Ma la dolce giovine donna parlava: «Posso fare qualche cosa per voi?»

Io dissi: «Sì.»

«Denari?» chiese lei.

«Sì.»

«Quanto vi occorre?»

«Cinque dollari,» dissi io.

Essa sorrise. «Così poco? Sarei lieta di fare di più per un’amica di Hugo Wolff.»

Uscì dalla stanza chiudendo la porta dietro di sè. Mi lasciò sola nel suo magnifico salone; coi miei abiti dimessi, col mio cappello di paglia nero, colla mia necessità di cinque dollari mi chiuse in quella sala piena di ornamenti d’oro e d’argento, di cornici ingemmate e ninnoli di valore inestimabile. In un angolo v’era una libreria aperta, tutti i volumi rilegati in cuoio rosso con lettere d’oro. Guardai. Erano poeti tedeschi: Lenau, Uhland, Heinrich Heine... E poi Rossetti e Mrs Browning; e un volume della meravigliosa Lawrence Hope. E più in là vidi le «Odi Barbare»; e vicino a loro il mio volume di versi... il mio nome in oro sul cuoio rosso!...

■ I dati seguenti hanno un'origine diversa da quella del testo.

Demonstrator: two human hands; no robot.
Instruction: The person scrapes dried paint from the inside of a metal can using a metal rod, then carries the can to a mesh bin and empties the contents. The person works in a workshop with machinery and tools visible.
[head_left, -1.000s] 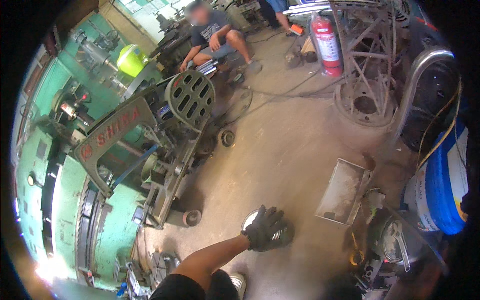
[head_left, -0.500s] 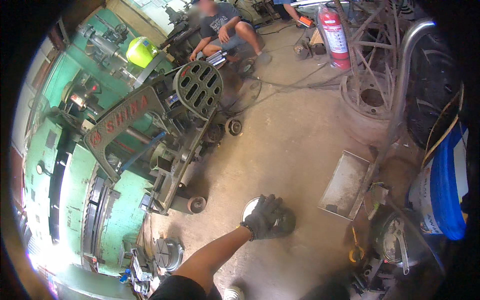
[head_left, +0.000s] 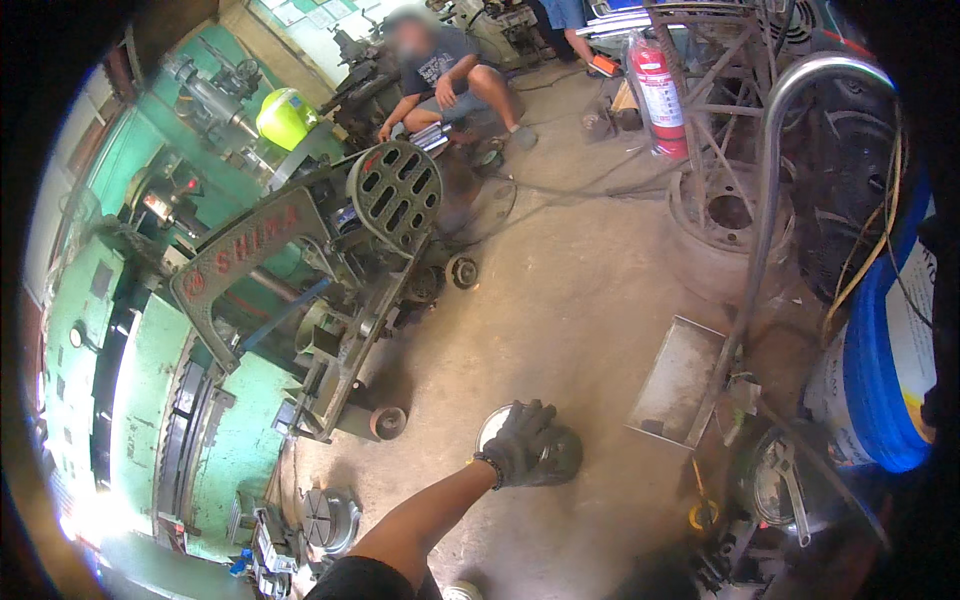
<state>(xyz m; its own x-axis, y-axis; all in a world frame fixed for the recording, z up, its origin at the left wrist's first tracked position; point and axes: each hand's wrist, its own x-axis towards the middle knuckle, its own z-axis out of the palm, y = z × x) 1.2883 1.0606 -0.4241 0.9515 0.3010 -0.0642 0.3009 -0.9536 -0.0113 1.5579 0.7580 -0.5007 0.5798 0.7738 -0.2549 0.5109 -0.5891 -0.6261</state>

Mi coprii il viso colle mani e piansi.

Dopo pochi momenti essa era tornata, tenendo nella mano una moneta d’oro di venti dollari.

«Ecco, per porte-bonheur!» disse; e, nel porgermela, il delicato viso si soffuse di rossore. «E non c’è altro ch’io possa fare per voi?»

Io feci cenno di sì. Le lagrime mi impedivano di parlare, ma guardai il pianoforte.

Essa sorrise, e subito sedette davanti alla tastiera.

E cantò. Cantò per me.

Tutta la dolcezza e tutto il fervore che Dio le aveva versato nella divina voce, essa lo mise nel suo canto per me, sconosciuta, che non vedrebbe mai più, venuta da chi sa dove, a domandarle la carità.